Knocking down DLC1 enhances growth and glycolysis of EC cells. A, B RT-qPCR detected DLC1 expression in tissue samples (EC tissues and non-tumoral tissues) and cells (HEEC and EC cells); C, D RT-qPCR and Western blot detected the transfection efficiency of si-DLC1 in Eca109 and TE1 cells; E CCK-8 detected proliferation of EC cells after DLC1 interference; F colorimetry detected glucose consumption in EC cells after DLC1 interference; G lactic acid determination kit II detected lactic acid production in EC cells after DLC1 interference; H ATP colorimetric determination kit detected ATP level in EC cells after DLC1 interference; data were shown as mean ± standard deviation. N = 3; & P < 0.05 versus HEEC. *P < 0.05 versus the si-NC group

Knocked down DLC1 mitigates the role of suppressed LINC00114 in growth and glycolysis of EC cells

To further observe that LINC00114 regulates the biological functions of EC cells through DCL1, we interfered with LINC00114 and DLC1 expression in Eca109 and TE1 cells. It was found that sh-LINC00114-mediated EC cell proliferation and glycolysis were all reversed by si-DLC1 (Fig. 5A–H), as well as cell colony-forming, invasion, migration and apoptosis (Additional file 5: Fig. S4A, B and Additional file 6: Fig. S5A, B).

Fig. 5
figure 5

Knocked down DLC1 mitigates the role of suppressed LINC00114 in growth and glycolysis of EC cells. A, B RT-qPCR and Western blot detected DLC1 expression in Eca109 cells after co-transfection with sh-LINC00114 and si-DLC1; C, D RT-qPCR and Western blot detected DLC1 expression in TE1 cells after co-transfection with sh-LINC00114 and si-DLC1; E CCK-8 detected proliferation of EC cells after co-transfection with sh-LINC00114 and si-DLC1; F colorimetry detected glucose consumption in EC cells after co-transfection with sh-LINC00114 and si-DLC1; G lactic acid determination kit II detected lactic acid production in EC cells after co-transfection with sh-LINC00114 and si-DLC1; H ATP colorimetric determination kit detected ATP level in EC cells after co-transfection with sh-LINC00114 and si-DLC1; data were shown as mean ± standard deviation. N = 3; *P < 0.05 versus the sh-NC group. # P < 0.05 versus the sh-LINC00114 + si-NC group

Shortly, knocking down DLC1 mitigated the role of suppressed LINC00114 in growth and glycolysis of EC cells.

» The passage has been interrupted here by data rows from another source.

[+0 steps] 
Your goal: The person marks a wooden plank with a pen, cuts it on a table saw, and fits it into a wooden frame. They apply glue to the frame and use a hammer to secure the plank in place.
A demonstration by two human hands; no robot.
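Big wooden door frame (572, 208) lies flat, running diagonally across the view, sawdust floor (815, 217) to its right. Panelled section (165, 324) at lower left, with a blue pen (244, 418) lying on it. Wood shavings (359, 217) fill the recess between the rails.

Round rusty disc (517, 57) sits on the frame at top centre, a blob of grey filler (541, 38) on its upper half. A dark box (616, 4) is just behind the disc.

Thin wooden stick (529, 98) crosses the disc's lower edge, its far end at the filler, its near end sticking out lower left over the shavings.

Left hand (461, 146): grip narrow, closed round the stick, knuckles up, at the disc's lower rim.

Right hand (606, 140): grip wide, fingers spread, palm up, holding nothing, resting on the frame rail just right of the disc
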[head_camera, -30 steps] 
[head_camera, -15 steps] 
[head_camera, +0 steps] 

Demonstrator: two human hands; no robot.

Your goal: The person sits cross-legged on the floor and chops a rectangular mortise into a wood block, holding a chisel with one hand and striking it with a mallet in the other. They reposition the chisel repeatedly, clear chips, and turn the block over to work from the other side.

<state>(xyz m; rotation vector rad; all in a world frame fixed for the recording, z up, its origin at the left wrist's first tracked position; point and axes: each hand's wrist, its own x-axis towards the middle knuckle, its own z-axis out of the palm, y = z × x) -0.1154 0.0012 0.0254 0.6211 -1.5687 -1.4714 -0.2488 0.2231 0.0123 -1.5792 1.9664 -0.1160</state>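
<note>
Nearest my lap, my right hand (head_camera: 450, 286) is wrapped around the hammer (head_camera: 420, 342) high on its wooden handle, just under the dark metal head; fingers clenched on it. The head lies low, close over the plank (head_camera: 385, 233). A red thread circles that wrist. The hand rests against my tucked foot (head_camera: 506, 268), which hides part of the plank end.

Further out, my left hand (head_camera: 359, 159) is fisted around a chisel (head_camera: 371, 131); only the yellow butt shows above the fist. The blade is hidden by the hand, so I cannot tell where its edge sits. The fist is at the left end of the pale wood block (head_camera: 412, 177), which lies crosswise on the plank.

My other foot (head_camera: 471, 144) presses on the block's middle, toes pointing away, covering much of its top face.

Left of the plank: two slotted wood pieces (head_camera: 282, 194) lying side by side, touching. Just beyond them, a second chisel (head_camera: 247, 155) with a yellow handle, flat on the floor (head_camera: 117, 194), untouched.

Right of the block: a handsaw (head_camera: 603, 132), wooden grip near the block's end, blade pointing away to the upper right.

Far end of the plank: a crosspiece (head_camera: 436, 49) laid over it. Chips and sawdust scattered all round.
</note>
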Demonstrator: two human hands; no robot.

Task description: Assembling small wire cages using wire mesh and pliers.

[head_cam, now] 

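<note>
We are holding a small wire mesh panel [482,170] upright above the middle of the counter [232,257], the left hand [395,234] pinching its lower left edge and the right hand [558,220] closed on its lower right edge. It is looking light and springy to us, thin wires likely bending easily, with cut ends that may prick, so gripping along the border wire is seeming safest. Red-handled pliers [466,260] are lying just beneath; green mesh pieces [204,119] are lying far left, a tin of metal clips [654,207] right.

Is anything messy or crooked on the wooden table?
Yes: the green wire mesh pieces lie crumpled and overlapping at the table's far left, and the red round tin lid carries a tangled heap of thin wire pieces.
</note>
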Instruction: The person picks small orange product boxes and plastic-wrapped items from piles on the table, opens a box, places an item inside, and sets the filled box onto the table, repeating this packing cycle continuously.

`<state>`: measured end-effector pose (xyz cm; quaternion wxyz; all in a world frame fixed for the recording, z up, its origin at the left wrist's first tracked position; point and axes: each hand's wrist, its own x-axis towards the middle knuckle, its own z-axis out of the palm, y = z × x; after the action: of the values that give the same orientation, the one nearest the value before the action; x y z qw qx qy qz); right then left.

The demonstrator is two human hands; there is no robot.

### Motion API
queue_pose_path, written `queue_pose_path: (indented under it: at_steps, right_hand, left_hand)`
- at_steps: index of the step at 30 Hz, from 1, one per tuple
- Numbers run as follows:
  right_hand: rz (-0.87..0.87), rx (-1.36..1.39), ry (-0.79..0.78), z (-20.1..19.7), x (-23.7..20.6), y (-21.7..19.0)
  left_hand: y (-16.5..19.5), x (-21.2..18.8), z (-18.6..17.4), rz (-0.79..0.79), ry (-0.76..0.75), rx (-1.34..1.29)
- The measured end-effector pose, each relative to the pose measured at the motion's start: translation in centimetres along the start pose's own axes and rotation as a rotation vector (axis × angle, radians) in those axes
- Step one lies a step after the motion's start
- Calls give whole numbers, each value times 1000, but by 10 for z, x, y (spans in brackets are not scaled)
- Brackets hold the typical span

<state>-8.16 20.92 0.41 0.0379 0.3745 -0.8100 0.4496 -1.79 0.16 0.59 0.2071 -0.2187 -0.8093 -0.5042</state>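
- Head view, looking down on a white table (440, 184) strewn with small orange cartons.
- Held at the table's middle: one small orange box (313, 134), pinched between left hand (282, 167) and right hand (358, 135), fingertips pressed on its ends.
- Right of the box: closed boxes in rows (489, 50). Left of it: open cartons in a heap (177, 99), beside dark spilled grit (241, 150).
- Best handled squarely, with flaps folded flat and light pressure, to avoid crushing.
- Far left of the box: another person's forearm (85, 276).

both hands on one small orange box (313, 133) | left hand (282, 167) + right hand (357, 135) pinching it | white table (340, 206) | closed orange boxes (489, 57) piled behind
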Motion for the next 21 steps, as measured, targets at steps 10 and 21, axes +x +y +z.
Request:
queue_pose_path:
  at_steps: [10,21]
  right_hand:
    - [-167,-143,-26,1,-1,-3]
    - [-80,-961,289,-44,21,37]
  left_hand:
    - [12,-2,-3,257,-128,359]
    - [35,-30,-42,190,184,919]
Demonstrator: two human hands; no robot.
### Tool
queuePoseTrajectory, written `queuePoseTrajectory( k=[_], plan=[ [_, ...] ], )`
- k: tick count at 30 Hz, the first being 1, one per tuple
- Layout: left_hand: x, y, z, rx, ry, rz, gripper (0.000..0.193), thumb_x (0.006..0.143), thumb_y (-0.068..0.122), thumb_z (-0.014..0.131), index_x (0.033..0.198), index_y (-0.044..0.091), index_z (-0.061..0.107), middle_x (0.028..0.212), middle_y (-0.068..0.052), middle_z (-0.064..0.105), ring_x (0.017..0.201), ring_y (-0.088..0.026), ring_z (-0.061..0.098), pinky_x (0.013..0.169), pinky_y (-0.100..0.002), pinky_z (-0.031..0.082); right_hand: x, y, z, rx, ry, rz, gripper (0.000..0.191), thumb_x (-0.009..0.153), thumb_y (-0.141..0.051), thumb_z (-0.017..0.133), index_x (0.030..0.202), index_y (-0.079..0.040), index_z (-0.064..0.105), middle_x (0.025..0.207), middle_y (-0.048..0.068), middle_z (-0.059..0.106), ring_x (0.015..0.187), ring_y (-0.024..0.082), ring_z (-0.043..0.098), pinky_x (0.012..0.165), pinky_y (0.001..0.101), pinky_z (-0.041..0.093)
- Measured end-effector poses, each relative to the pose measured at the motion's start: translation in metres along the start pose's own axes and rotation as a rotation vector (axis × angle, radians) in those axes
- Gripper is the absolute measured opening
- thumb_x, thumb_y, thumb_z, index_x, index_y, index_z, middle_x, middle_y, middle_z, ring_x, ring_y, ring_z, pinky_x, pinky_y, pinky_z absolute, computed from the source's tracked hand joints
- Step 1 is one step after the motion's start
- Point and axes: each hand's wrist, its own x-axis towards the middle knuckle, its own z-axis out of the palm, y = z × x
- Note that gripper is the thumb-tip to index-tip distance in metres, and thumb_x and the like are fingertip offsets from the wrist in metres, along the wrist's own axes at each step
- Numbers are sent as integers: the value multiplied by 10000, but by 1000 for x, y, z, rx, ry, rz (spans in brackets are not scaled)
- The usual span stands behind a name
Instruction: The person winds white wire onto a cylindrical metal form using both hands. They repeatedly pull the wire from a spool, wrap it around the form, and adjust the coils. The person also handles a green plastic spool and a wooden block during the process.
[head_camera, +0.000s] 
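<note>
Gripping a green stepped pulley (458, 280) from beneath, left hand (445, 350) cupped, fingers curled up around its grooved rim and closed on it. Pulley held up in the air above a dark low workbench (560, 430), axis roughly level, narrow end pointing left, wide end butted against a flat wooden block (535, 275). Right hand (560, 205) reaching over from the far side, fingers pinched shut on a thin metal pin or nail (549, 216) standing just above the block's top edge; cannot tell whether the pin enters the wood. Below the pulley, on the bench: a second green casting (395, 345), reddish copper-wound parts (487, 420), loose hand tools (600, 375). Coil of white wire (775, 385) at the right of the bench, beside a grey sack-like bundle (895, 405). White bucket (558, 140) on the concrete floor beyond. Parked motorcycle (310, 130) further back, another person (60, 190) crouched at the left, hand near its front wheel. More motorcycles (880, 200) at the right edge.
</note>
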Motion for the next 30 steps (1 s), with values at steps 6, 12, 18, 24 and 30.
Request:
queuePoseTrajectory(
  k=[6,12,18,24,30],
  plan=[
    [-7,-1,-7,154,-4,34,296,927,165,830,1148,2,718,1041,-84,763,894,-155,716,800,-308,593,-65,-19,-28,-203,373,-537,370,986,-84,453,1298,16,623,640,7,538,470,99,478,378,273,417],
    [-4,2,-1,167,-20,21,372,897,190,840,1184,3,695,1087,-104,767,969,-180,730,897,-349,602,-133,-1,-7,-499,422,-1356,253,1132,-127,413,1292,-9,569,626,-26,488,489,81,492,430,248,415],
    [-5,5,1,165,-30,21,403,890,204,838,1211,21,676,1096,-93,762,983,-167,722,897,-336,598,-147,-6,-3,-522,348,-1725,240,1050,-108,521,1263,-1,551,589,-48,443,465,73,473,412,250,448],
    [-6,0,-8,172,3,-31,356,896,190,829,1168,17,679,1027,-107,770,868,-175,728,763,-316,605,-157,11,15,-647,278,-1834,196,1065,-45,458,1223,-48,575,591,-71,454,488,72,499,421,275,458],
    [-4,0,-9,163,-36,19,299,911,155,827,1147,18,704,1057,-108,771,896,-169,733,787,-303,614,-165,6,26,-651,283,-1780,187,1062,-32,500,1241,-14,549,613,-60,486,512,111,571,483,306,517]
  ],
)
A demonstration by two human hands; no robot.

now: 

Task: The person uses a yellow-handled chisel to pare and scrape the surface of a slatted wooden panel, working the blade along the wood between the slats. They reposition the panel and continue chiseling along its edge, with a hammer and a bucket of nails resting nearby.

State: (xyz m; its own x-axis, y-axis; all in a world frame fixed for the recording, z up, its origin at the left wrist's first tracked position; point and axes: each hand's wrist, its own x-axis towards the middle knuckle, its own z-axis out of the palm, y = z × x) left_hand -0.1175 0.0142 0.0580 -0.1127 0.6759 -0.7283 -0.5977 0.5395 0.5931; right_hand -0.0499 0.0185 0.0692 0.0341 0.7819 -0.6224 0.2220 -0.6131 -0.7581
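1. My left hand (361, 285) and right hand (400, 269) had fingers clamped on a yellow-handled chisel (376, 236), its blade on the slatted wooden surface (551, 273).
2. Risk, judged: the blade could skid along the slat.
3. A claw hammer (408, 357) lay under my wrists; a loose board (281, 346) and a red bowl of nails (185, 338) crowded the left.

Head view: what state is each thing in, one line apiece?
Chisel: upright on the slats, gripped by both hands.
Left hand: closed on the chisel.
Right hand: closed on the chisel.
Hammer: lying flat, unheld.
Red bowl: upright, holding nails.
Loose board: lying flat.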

Down-regulating LINC00114 elevates DLC1 expression to suppress EC tumor growth in vivo

Finally, in vivo experiment was performed to further study the role of LINC00114 and DLC1 in EC in vivo. Eca109 cells transfected with sh-LINC00114 or si-DLC1 were injected into BALB/c nude mice (n = 5/group). Tumor formation in nude mice implicated that sh-LINC00114 reduced the tumorigenic ability of Eca109 cells while si-DLC1 had the opposite effect in nude mice (Fig. 6A–C). In addition, immunohistochemical detection manifested that sh-LINC00114 raised while si-DLC1 suppressed DLC1 expression in tumors (Fig. 6D).

Fig. 6
figure 6

Down-regulating LINC00114 elevates DLC1 expression to delay EC tumor growth in vivo. A Final tumor images in nude mice injected with Eca109 stably transfected with sh-LINC00114 or si-DLC1; B tumor growth curve of nude mice injected with Eca109 stably transfected with sh-LINC00114 or si-DLC1; C tumor weight of nude mice injected with Eca109 stably transfected with sh-LINC00114 or si-DLC1; D immunohistochemical detection of DLC1 expression in tumor tissue. Data were shown as mean ± standard deviation. n = 5, *P < 0.05 versus the sh-NC group; # P < 0.05 versus the si-NC group

Collectively, interfering with LINC00114 elevated DLC1 expression to inhibit EC tumor growth in vivo.

Discussion

EC is a highly aggressive and fatal tumor, causing a great number of deaths annually [34]. ncRNAs, including lncRNAs, are potent biomarkers and therapeutic targets for EC [35]. Despite a sufficient supply of oxygen, tumor cells still need to consume a large amount of glucose to produce lactic acid. This phenomenon is called aerobic glycolysis, or the Warburg effect, which is a unique metabolic mechanism that provides energy to cancer cells. Tumor cells rely on glycolysis, which is a primitive metabolic pathway that can easily be used by cancer cells to obtain energy for growth and spread [27]. Based on that, we specially explored the role of LINC00114 in EC and eventually disclosed that LINC00114 stimulated the biological functions, as well as glycolysis of EC cells via inducing EZH2-mediated H3K27m3 of DLC1.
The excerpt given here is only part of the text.